Maka mereka menyimpan sisa makanan itu sesuai perintah Musa. Keesokan harinya, pada hari Sabat, makanan yang mereka simpan itu tidak busuk dan tidak berulat dan bisa dimakan.
Beberapa orang keluar untuk mengumpulkan makanan itu di hari Sabat, tetapi tidak menemukannya. Tuhan marah pada orang-orang itu, dan sejak hari itu bangsa Israel tidak bekerja pada hari Sabat.
Bangsa Israel menamai makanan itu manna. Bentuknya seperti biji ketumbar, kecil, warnanya putih, dan rasanya seperti kue madu.
Musa menyampaikan perintah Tuhan untuk menyimpan 1 gomer manna dalam kendi untuk menjadi peringatan kepada bangsa Israel turun temurun, dan Harun melakukan hal yang diperintahkan itu.
Sejak saat itu, bangsa Israel makan manna selama empat puluh tahun sampai mereka tiba di Kanaan.
Bangsa Israel di Masa dan Meriba
Kemudian bangsa Israel melanjutkan perjalanan dari padang gurun Sin, lalu berpindah-pindah dari satu tempat ke tempat lain sesuai dengan perintah Tuhan.
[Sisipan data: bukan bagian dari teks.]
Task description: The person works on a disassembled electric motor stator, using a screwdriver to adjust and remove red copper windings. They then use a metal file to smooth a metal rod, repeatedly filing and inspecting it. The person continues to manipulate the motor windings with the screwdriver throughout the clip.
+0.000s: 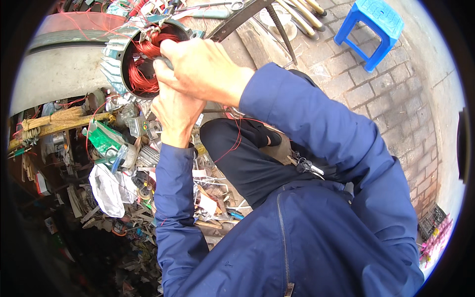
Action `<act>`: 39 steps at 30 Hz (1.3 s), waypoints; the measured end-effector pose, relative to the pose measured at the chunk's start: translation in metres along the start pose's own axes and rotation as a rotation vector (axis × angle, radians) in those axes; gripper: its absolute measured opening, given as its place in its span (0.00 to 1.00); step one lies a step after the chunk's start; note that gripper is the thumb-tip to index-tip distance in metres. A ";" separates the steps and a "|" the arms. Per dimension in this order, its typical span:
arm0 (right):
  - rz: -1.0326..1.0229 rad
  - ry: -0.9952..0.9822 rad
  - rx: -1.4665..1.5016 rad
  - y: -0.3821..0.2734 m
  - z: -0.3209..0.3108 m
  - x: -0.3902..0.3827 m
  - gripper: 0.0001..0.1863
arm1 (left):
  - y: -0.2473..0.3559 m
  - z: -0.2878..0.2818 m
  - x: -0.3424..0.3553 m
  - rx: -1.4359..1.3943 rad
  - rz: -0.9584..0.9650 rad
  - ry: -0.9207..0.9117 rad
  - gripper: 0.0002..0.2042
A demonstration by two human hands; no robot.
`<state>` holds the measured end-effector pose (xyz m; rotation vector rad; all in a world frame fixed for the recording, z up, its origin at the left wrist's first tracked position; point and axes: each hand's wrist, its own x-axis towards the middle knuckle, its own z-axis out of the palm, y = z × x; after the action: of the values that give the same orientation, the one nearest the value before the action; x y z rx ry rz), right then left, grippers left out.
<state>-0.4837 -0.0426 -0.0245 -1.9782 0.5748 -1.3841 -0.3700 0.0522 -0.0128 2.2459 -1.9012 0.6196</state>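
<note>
While my arms reach up the middle of the frame, the motor stator (129, 59) sits in the upper left, its finned housing lying on its side so the bore axis points toward the lower right, at me. Red copper windings (143, 74) fill its open mouth. My left hand (174, 113) rises just below that mouth, fingers clenched on something I cannot make out. Right of it, my right hand (198, 69) closes over the left one's fingertips at the rim. A blue stool (374, 22) stands on brick paving at upper right.

repair workshop — motor stator (143, 62), scrap clutter (123, 173)
</note>
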 end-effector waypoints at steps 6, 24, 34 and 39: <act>-0.017 -0.027 0.029 -0.005 0.008 0.007 0.15 | -0.002 -0.003 0.000 0.002 -0.091 -0.154 0.37; 0.004 -0.047 0.032 -0.009 -0.006 0.009 0.18 | -0.003 -0.005 0.003 -0.007 -0.056 -0.144 0.32; 0.183 -0.185 0.213 -0.020 -0.046 -0.037 0.11 | -0.004 -0.006 0.003 -0.019 0.016 0.022 0.13; 0.153 -0.165 0.049 -0.028 -0.068 -0.028 0.10 | -0.002 -0.009 0.007 -0.046 0.025 0.061 0.11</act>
<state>-0.5576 -0.0218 -0.0073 -1.9438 0.5972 -1.1209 -0.3695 0.0496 -0.0021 2.1537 -1.8976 0.6330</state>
Bangsa Israel tiba di Rafidim dan berkemah di sana, tetapi di tempat itu tidak ada air untuk diminum.
Maka bangsa Israel menuntut Musa dengan berkata, “Berikan kami air minum!” Jawab Musa, “Mengapa kalian menuntut aku dan mencobai Tuhan?!”
Bangsa Israel yang kehausan terus mengeluh kepada Musa dan berkata, “Apakah engkau membawa kami keluar dari Mesir supaya kami, anak-anak kami, dan ternak kami mati kehausan?!”
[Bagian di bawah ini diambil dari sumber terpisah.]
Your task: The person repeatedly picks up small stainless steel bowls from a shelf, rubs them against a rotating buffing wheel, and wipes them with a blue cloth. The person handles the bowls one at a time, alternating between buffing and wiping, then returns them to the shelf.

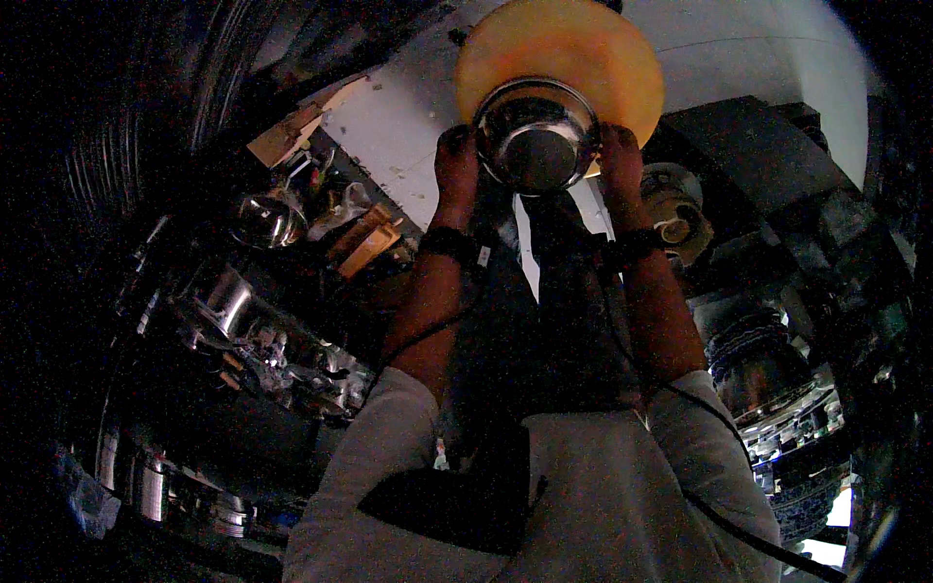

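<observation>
A shiny steel bowl [537,136] is held in front of me, its rim gripped from both sides. My left hand [458,160] is closed at the bowl's left edge, and my right hand [620,160] is closed at its right edge. Both hands are dim, so single fingers are hard to make out. Just beyond the bowl, and partly covered by it, is a large round orange-yellow disc-like thing [622,68]. Whether the bowl touches it, I cannot tell. Dark bands with cables sit on both wrists.
To the left are a rounded shiny metal vessel [269,220], brown wooden pieces [366,241] and a large steel pot [228,299]. On the right stand pale round vessels [675,222] beside a dark boxy shape [743,146]. Pale floor [389,141] shows ahead. Light is poor.
</observation>
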A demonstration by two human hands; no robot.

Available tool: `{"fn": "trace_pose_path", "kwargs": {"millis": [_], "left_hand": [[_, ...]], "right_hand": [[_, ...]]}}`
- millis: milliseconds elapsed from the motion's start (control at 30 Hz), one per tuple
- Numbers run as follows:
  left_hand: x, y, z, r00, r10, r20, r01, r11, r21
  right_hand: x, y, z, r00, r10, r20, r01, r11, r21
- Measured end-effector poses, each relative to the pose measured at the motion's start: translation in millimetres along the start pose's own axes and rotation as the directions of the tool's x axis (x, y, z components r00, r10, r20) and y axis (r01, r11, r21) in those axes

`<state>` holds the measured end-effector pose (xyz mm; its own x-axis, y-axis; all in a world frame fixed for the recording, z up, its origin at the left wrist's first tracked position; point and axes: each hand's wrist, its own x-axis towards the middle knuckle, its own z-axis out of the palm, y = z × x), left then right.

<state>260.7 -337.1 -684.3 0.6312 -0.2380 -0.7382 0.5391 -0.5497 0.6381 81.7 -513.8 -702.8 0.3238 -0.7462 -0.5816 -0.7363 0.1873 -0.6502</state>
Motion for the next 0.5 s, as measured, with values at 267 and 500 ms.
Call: {"fn": "trace_pose_path", "kwargs": {"millis": [267, 500], "left_hand": [[-11.8, 9.1, 15.5, 0.981, -0.004, 0.194, 0.065, 0.949, -0.31], [-47.5, 37.3, 14.5, 0.977, 0.122, 0.173, -0.085, 0.975, -0.206]], "right_hand": [[-28.1, -41.0, 11.3, 0.947, -0.309, -0.093, 0.267, 0.913, -0.31], [-61.6, -125.2, -12.8, 0.963, 0.262, 0.065, -0.263, 0.858, 0.441]]}}
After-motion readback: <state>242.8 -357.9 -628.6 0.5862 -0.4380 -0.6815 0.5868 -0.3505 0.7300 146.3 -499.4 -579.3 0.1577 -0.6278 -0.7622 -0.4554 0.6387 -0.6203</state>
Lalu Musa berseru kepada TUHAN, “Apa yang harus aku lakukan untuk menghadapi orang-orang ini? Sebentar lagi mereka akan melempari aku dengan batu!”
Kata Tuhan kepada Musa, “Berjalanlah mendahului umat itu dan ajaklah bersamamu beberapa tua-tua Israel. Bawalah juga tongkat yang kamu pakai untuk memukul sungai Nil.
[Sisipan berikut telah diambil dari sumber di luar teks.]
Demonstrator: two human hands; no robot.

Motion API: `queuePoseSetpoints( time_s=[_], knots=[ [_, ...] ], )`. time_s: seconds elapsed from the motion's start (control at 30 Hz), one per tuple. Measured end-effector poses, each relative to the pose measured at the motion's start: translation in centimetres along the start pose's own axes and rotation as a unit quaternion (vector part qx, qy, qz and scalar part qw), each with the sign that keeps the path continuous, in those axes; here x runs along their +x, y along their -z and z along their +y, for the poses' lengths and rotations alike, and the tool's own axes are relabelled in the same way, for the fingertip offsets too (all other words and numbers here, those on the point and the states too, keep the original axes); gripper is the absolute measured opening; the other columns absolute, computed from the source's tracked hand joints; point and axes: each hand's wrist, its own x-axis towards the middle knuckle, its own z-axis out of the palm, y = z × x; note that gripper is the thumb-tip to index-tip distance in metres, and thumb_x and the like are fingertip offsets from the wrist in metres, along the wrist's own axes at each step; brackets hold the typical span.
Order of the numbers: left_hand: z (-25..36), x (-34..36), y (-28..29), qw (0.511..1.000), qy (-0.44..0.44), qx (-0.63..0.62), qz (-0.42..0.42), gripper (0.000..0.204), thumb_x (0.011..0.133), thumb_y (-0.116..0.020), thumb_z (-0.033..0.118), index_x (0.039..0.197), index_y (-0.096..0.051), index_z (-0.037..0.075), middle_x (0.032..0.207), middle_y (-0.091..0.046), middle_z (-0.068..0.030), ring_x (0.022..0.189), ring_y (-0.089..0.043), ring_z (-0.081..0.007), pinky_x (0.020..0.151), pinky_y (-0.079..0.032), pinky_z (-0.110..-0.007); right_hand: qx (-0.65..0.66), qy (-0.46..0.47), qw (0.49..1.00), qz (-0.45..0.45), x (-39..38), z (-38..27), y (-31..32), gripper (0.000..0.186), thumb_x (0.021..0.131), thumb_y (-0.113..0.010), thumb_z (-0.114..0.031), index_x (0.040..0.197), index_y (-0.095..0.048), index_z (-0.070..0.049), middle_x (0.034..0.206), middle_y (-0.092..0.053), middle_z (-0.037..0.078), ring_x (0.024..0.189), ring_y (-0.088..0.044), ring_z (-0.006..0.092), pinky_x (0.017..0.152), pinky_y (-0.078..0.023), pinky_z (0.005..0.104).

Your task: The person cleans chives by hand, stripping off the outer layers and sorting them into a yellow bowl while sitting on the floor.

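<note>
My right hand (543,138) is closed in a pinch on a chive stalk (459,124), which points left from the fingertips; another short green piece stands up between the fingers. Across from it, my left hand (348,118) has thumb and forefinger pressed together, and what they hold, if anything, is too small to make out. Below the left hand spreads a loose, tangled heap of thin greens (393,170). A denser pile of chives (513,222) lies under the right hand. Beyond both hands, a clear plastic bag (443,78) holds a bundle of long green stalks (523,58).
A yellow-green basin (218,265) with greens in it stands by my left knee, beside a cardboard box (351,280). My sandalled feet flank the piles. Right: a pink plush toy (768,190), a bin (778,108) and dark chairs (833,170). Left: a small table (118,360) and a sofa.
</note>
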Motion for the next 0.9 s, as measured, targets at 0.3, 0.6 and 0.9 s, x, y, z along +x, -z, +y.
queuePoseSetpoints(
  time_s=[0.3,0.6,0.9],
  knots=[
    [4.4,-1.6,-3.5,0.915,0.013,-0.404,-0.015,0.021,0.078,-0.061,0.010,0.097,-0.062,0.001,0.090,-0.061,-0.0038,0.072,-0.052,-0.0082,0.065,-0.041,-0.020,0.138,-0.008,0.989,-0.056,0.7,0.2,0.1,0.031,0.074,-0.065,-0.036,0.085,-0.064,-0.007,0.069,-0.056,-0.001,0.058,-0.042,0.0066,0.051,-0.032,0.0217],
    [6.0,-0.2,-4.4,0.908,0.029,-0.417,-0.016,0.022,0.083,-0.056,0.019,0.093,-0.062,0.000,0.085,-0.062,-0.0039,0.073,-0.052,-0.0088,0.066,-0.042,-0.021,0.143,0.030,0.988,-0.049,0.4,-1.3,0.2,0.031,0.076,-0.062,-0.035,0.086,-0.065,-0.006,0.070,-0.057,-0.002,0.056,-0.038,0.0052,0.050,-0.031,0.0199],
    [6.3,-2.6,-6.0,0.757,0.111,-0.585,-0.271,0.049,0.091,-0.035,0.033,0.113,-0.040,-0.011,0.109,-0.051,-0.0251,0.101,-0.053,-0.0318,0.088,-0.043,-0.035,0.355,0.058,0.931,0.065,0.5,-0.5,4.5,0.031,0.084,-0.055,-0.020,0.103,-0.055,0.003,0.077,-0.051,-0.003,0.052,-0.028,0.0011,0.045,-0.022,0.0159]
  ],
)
Aku akan berdiri di depanmu di sana, di atas sebuah batu di gunung Sinai. Pukullah batu itu, dan air akan keluar dari dalamnya sehingga bangsa Israel bisa minum.” Maka Musa melakukan hal itu di depan mata para tua-tua Israel.
Musa menamai tempat itu Masa dan Meriba, karena di sana umat Israel bersungut-sungut dan mencobai TUHAN dengan bertanya, “Apakah Tuhan bersama dengan kita atau tidak?”
Bangsa Israel Berperang dengan Bangsa Amalek
Ketika bangsa Israel masih di Rafidim, bangsa Amalek datang menyerang bangsa Israel.
Lalu Musa berkata kepada Yosua, “Pilihlah beberapa orang dari bangsa kita dan keluarlah berperang melawan bangsa Amalek. Besok aku akan berdiri di puncak bukit dengan membawa tongkatku.”
Yosua pun melakukan perintah Musa. Yosua memimpin prajurit pilihan bangsa Israel berperang melawan bangsa Amalek. Sementara itu, Musa, Harun, dan Hur naik ke puncak bukit.
Ketika Musa mengangkat tongkat Allah dengan kedua tangannya, bangsa Israel di peperangan menjadi lebih kuat daripada bangsa Amalek. Tetapi ketika Musa menurunkan tangannya, bangsa Amalek jadi lebih kuat daripada bangsa Israel.
Setelah beberapa waktu, lama-lama tangan Musa menjadi lelah karena terus terangkat memegang tongkat. Melihat Musa yang sudah tidak kuat, maka Harun dan Hur mengambil sebuah batu untuk Musa duduk. Harun dan Hur pun menopang kedua tangan Musa, sehingga tangan Musa bisa tetap terangkat sampai matahari terbenam.
Dengan demikian, Yosua mengalahkan bangsa Amalek dalam perang itu.
Lalu TUHAN berkata kepada Musa, “Tuliskanlah pesan ini dalam sebuah kitab supaya tetap diingat, dan bacakanlah kepada Yosua: Tuhan akan memusnahkan bangsa Amalek dari muka bumi sampai mereka tidak diingat lagi.”
Kemudian Musa mendirikan sebuah mezbah dan menamainya “Tuhan, panji kemenanganku.”